Erewhon’a İkinci Ziyaret. Samuel Butler
Чтение книги онлайн.
Читать онлайн книгу Erewhon’a İkinci Ziyaret - Samuel Butler страница 8
Panky, “Güneş’in Oğlu’ndan bahsedelim; onu hiç gördün mü?” dedi.
“Hiç görmedim ve umarım asla görmem.”
Ve sonra son kuşlar da yendi
Panky “Ahbap, biraz daha odun getir; ateş neredeyse söndü.”
Ateşin gerçek korucuların dikkatini çekmesinden korkan babam “Daha odun bulamam bayım.” dedi
Hanky “Boş ver, birazdan ay çıkacak.” dedi.
Panky “Peki Hanky, şimdi söyle bakalım pazar günkü vaazında ne söylemeyi düşünüyorsun?” dedi. “Sanırım bu sefer iyi düşünmüşsündür.”
“Hemen hemen. Her zamanki sınırlarda tutacağım. Güneş’in Oğlu’nun bizi kurtardığı cahil şehirden bahsedeceğim ve Müzikal Bankanın hemen harekete geçerek nasıl şimdiki evrensel başarısı aracılığı ile kutsandığını göstereceğim. Güneş’in Oğlu’nun hapishanede kalmasıyla ve Güneşin Oğlu Kanıt Topluluğu’na verilmesiyle Sunchston’a yayılan ölümsüz ihtişam hakkında konuşmalıyım ve tapınağın hizmeti için gereken papazlığa bağışlanacak fonlar hakkında.”
Tapınak! Ne tapınağı?diye söylendi babam içinden.
“Dört siyah-beyaz atla ilgili ne yapacaksın?”
“O konuda ısrarcı olacağım tabii ki altı tane yapana kadar.”
“Neden at olamadıklarını gerçekten görmüyorum.”
“Bence de görmüyorsun.” Sert bir şekilde diğerine döndü: “Ama onlar siyah ve beyaz leyleklerdi ve sen de bunu benim kadar iyi biliyorsun.

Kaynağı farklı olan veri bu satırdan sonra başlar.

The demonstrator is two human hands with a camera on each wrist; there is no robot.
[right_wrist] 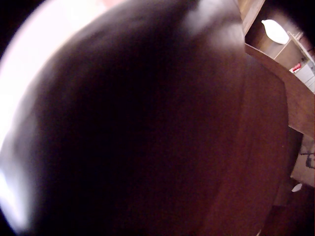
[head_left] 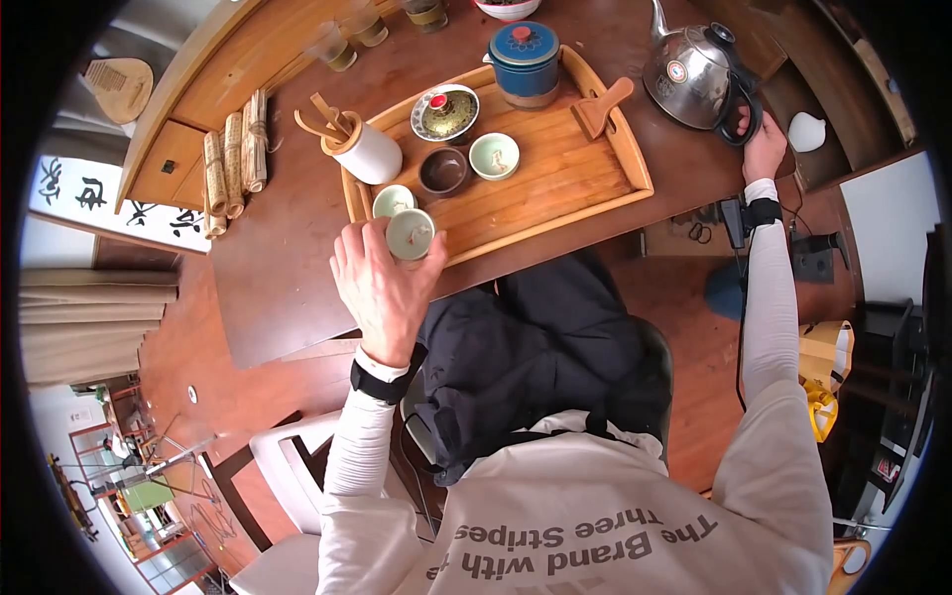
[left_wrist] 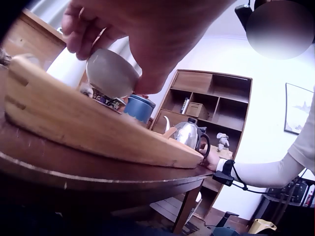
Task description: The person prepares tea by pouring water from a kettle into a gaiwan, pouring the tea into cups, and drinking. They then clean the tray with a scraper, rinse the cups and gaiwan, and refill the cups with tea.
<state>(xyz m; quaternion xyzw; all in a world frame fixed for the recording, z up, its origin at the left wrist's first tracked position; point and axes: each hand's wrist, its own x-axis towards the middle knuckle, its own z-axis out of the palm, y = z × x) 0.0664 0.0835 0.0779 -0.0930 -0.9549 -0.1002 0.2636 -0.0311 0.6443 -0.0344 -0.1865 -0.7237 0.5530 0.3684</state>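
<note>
Table (head_left: 278,288), cup (head_left: 411,235) pinched in left grip (head_left: 383,288)

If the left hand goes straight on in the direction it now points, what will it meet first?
The left hand would probably meet the pale-green cup on the wooden tray first, just beyond the held cup; height is unclear, so it might pass above.

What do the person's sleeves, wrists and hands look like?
The left hand and right hand wear no gloves. Long, whitish, wrinkled fabric sleeves reach both wrists. Each wrist has a wide black band; the right also carries a black boxy device with a thin black cable.
</note>
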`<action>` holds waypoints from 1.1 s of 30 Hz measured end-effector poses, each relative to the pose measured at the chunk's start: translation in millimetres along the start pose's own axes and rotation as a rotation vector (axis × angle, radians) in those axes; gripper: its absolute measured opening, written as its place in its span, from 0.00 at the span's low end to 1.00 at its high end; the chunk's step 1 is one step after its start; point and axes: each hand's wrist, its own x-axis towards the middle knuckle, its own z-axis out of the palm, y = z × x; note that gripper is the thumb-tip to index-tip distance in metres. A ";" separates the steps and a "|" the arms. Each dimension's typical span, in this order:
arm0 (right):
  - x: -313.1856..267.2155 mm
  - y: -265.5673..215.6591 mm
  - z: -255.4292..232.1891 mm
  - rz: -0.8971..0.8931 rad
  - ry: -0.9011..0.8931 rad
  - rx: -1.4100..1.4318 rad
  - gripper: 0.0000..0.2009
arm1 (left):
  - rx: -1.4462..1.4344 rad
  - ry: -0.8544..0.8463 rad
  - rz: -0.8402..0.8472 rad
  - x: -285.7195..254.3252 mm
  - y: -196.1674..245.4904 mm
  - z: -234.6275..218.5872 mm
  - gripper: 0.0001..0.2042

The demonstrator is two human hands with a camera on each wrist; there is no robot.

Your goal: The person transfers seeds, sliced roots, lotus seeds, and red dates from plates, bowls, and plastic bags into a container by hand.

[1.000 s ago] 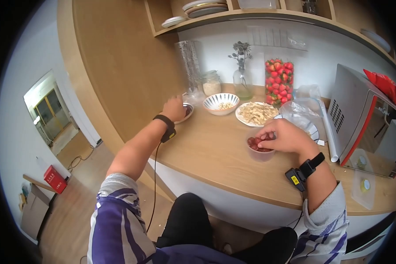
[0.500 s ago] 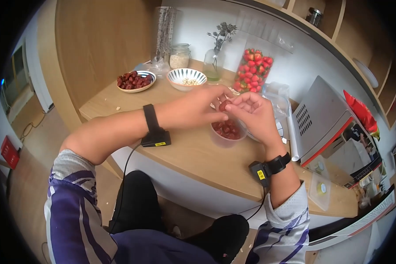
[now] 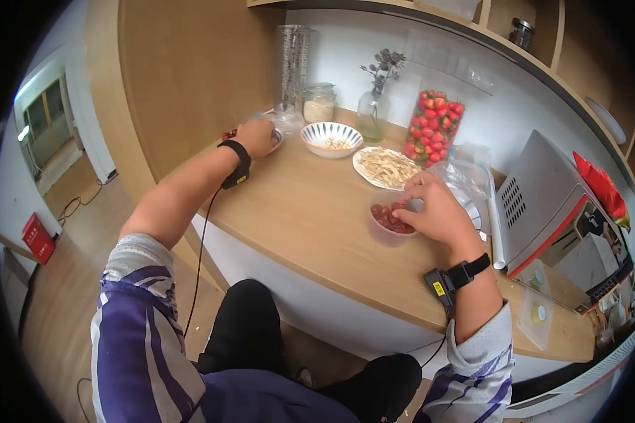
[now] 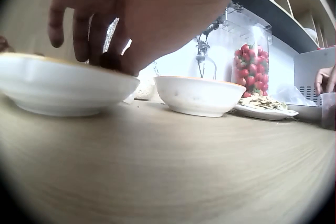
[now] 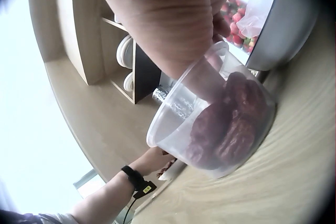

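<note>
In the head view my left hand (image 3: 259, 137) is over the bowl of dark red dates (image 3: 229, 134) by the wooden side panel. Its fingers hang spread above the bowl rim (image 4: 68, 85) in the left wrist view; a dark spot at the fingertips is unclear. My right hand (image 3: 434, 208) is at a clear plastic tub (image 3: 390, 238) holding dates (image 3: 388, 215). In the right wrist view the thumb reaches inside the tub (image 5: 163, 121) down by the dates (image 5: 236, 137), while the other fingers are beyond the rim, partly hidden.
Behind stand a striped bowl (image 3: 331, 132) with pale pieces, a plate of dried slices (image 3: 384, 169), strawberries in a clear bag (image 3: 434, 127), a glass vase (image 3: 372, 127) and a lidded jar (image 3: 319, 104). A microwave (image 3: 543, 204) is on the right.
Half a second ago both hands were together above the tub with a date; the left has since moved back over the date bowl, and the right has lowered into the tub.
</note>
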 end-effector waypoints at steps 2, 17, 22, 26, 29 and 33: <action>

Yine de ilgi gördüler ve şimdi mihrabın üzerinde duruyorlar, muhteşem bir şekilde hoplayıp zıplıyorlar, bu yüzden onları ileri süreceğim.”
Babam yine Mihrap! Mihrap,diye içinden tekrarladı.
Çok fazla düşünmesine gerek yoktu; mihrap denilen yeri görmeye geldiğinde üzerine yerleştirilen masanın Hristiyan kiliselerindeki mihrapla benzerliği olmadığını gördü. Bu basit bir masaydı, üzerine Müzikal Banka bozuk paralarıyla dolu iki kâse yerleştirilmişti; iki veznedar masanın iki yanına oturup oraya gelenlerin hepsine bunlardan dağıtıyorlardı. Bu arada masanın önünde insanların o bölgeye ait bozuk paraları attıkları bir kutu vardı. İnsanlar istedikleri kadar ya da ne kadarına güçleri yetiyorsa bu kutuya atıyorlardı.
Bağış fikri üzerinde düşünülmemişti. Masanın konumu ise ona verilen isim gibi, Erewhon’luların babamdan isimleri ve uygulamaları kendilerine nasıl mal ettiklerine dair bir örnekti. Bunların ne olduğunu, ne anlama geldiğini anlamamışlardı. Bu yüzden, bir kez daha, Profesör Hanky bağışlardan bahsetti, bağışın ne olduğuna dair en belirsiz fikre o sahipti.
Şunu da ilave edebilirim ki bir delikanlıyken babam İncil’i sürekli okurdu ve asla unutmazdı. Bu yüzden İncil’e ait pasajlar ve saf bilinçsiz düşüncenin etkisi olan ifadeler her zaman dilinde olmuştur. Erewhon’lular bu ifadelerin çoğunu yakalamıştı ama babam onları bazen o kadar bozardı ki zar zor anlaşılırdı.
İlk gelişinde söylendiğini hatırladığı şeyler sürekli olarak ikinci ziyaretinin ilk günlerinde karşısına çıkıyordu. Kendi sözlerinin gülünç taklitleriyle karşılaşmak ya da kendisininkinden daha dinî sözlerle karşılaşmak onu şok ediyordu; üstelik onları düzeltemiyordu da. Bana “Merak ediyorum da hiç kimse bunun cehennemdeki lanetlilerin bir cezası olduğunu anlamadı mı?” dedi.
Çok uzun süredir ihmal ettiğim Profesör Hanky’ye geri döneyim:
“Ve elbette belediye başkanının karısı…” Onu artık Yram olarak düşünmemeliyiz. “Hakkında bir sürü güzel şey söyleyeceğim.” diye devam etti.
Panky “Belediye başkanının karısı çok tehlikeli bir kadın; bak kendisine yeni Erewhon giysileri verilmeden önce Güneş’in Oğlu’nun kendi giysilerini giymesine nasıl karşı çıktı. Ayrıca içten içe şüpheci bir kadın ve o kıymetli oğlu da öyle.” diye cevap verdi.
Hanky “Oldukça haklıydı. Ona hapisanedeyken akşam yemeği götürdüğünde Güneş’in Oğlu’nun üzerinde hâlâ buraya geldiği kıyafetler vardı ve erkekler, bir erkeğin nasıl giyindiğini etmese de kadınlar fark eder. Ayrıca, onun onları giydiğini gören pek çok kişi var.” dedi homurtu ile.
Panky “Belki, ama bu konuda espiriler yapmış olmasaydık, asla kralla konuşamazdık. Yram hırçınlığıyla bizi neredeyse harap etti. Eğer onu korkutmuş olmasaydık ve senin çalışman yanmasaydı…” dedi.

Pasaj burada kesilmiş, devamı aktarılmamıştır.